Wieder ein herrlicher Tag. Vormittags durchsuche ich meine zahlreichen Raritäten, um interesante Erinnerungen aufzustöbern. Nachmittags gehe ich mit Hellmut spazieren. Es ist sehr warm sodaß wir viel schwitzen. Unser Weg führt uns über Altwölfnitz, Niedergorbitz, Pennrich, durch den Zschoner Grund und Leutewitz. Wir erfreuen uns am herrlichen Panorama von den Bergen der Lößnitz über das Häusermeer der Stadt bis zu den Sandsteinklötzen der Sächsischen Schweiz. Hellmut erzählt mir aus seinem Leben im Zeichen des Krieges. Ich ersehe daraus und auch zu Hause, daß Fleisch eine sehr seltene Nahrung geworden ist. Man ist in der Hauptsache Brot u. Kartoffeln. Wir
im Felde leben dagegen gut. Allerdings wo sollte der Soldat auch die Kräfte hernehmen wenn er nur Brot und Kartoffeln essen müßte? In der Zschoner Mühle trinken wir ein Glas Bier. Der altbekannte Zschoner Grund kommt mir winzig vor. Ich habe mir die Maße der Vogesenberge und Täler zu sehr eingeprägt, sodaß ich mir den Grund größer vorgestellt hatte. An der Leutewitzer Mühle treffe ich Herrn Lehrer Heller. Abends gehe ich ins Kgl. Opernhaus, wo der fliegende Holländer gegeben wird. Ich erfreue mich im Stehparkett 2 Stunden an Wagner’s Musik und wandere dann wieder nach Hause. In den Automaten sieht man noch Betrieb.
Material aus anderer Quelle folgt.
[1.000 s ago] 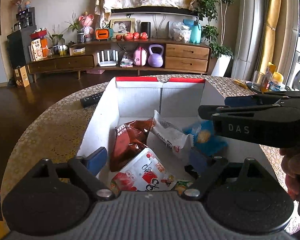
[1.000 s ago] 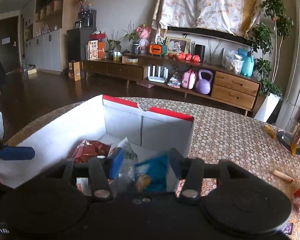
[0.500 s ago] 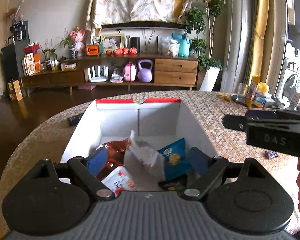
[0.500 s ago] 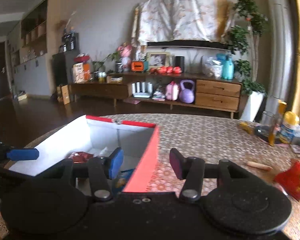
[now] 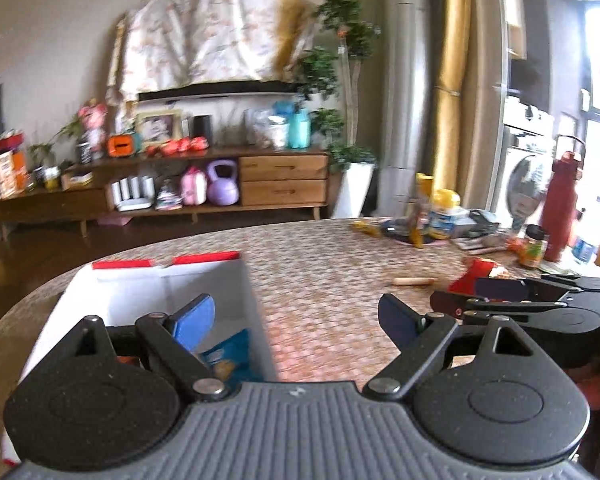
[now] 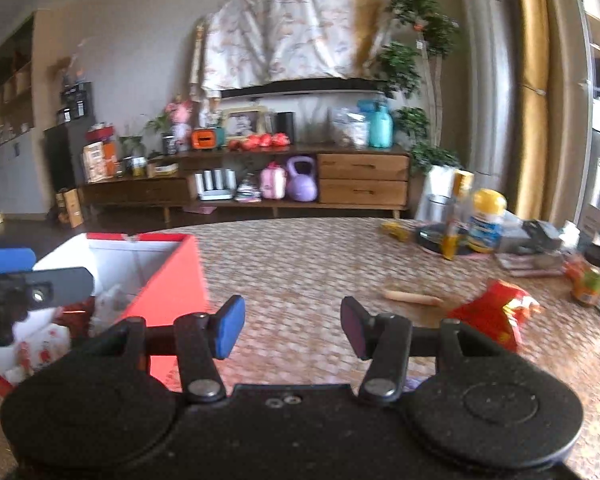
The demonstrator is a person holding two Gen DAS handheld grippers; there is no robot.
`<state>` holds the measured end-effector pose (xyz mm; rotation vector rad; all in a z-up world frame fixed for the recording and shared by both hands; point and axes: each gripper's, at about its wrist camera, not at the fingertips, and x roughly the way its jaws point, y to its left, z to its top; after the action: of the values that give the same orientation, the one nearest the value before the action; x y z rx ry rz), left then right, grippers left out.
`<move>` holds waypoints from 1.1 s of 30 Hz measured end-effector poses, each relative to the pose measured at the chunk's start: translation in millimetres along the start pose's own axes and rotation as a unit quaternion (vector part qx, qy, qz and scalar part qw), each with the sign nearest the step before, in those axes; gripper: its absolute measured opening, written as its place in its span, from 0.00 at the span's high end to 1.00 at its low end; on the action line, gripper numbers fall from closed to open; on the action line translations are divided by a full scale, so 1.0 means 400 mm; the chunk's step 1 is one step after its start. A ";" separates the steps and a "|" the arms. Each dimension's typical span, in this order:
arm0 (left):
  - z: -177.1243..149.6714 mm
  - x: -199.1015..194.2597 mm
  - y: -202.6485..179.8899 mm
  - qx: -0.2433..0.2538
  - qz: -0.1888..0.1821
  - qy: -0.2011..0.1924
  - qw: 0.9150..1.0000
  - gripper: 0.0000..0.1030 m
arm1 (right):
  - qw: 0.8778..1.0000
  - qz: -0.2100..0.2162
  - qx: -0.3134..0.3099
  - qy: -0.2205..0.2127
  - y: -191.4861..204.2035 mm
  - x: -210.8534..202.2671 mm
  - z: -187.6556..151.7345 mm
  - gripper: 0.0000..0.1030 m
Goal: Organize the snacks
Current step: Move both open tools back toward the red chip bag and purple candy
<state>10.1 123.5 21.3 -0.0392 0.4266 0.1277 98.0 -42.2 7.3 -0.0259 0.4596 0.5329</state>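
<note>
A box (image 5: 156, 292), white inside with a red rim, stands at the left of the round table; its outside (image 6: 172, 280) is red. A blue snack packet (image 5: 228, 356) and a white-and-red packet (image 6: 40, 344) lie in it. My left gripper (image 5: 296, 322) is open and empty, straddling the box's right wall. My right gripper (image 6: 292, 326) is open and empty over bare tabletop, right of the box. A red snack bag (image 6: 496, 312) and a sausage stick (image 6: 412, 298) lie on the table ahead of it. Each gripper shows in the other's view: the right gripper (image 5: 456, 296), the left gripper (image 6: 48, 272).
At the table's far right stand a yellow-lidded jar (image 6: 486, 216), a tall yellow bottle (image 6: 454, 216), a small jar (image 5: 534, 244) and a red flask (image 5: 560, 208), with flat items around them. A wooden sideboard (image 6: 360, 180) lines the wall beyond the table.
Both grippers have swung right, away from over the box. The right gripper now faces open table and the red bag. The blue packet lies in the box.
</note>
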 end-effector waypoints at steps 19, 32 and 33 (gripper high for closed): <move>-0.035 0.174 -0.271 0.072 -0.095 0.038 0.992 0.13 | 0.994 -0.090 0.055 0.028 -0.266 -0.036 -0.101 0.49; -0.066 0.290 -0.362 0.097 -0.119 0.072 0.985 0.13 | 0.990 -0.114 0.078 0.042 -0.359 -0.025 -0.137 0.44; -0.071 0.301 -0.367 0.098 -0.121 0.077 0.985 0.13 | 0.989 -0.115 0.080 0.043 -0.365 -0.023 -0.140 0.43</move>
<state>126.7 -10.0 -52.8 0.0931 0.5840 -0.1577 140.0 -180.7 -52.9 0.0514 0.5747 0.2676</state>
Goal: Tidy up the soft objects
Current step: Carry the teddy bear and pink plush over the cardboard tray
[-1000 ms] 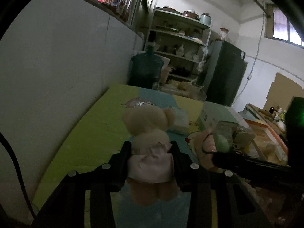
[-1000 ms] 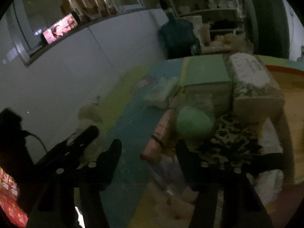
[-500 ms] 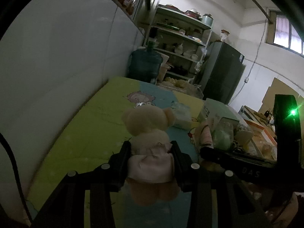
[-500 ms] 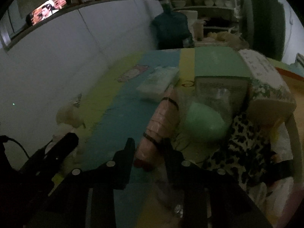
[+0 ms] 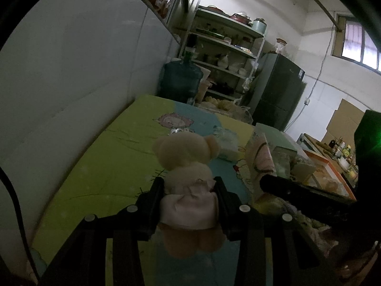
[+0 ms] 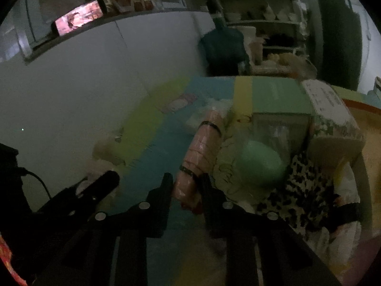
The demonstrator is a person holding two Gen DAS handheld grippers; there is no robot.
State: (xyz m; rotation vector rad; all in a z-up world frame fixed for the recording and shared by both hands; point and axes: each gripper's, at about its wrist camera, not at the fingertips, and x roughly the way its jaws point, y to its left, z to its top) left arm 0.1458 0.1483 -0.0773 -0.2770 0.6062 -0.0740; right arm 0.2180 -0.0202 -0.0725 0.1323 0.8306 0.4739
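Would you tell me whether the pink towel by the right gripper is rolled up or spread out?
Rolled up. The pink towel forms a tight cylinder bound by dark bands, its near end between the closing jaws of the right gripper.

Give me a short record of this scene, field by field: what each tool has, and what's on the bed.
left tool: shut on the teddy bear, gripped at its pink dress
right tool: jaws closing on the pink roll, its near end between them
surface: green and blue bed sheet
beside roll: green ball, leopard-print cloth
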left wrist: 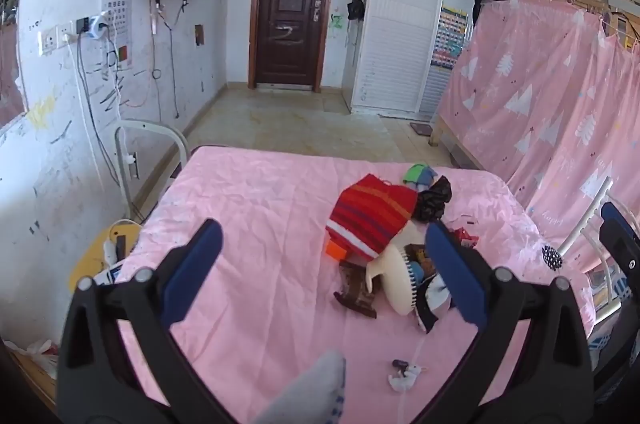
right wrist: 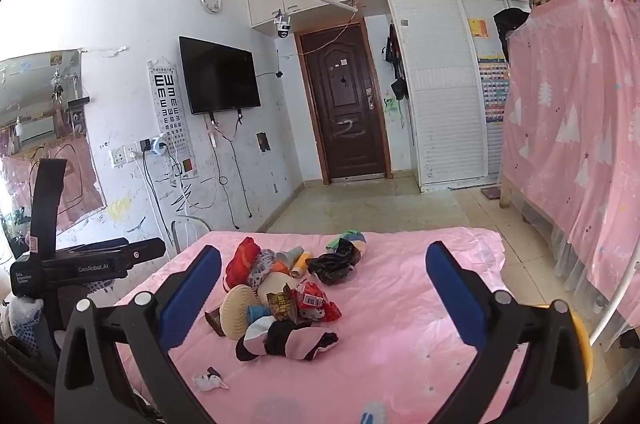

Anstatt Kaffee findet man jetzt „Gewürzkaffee“, die Brötchen sieht man kaum noch aber wer viel Geld hat kann sich immer noch mit satt
essen. Ich glaube 30 Brötchen brauchte man allerdings zu einer Mahlzeit, v.f. [??] 3 M
Ich treffe Schulkamerad Burghardt, er ist auch eingezogen und bei der Kommandantur.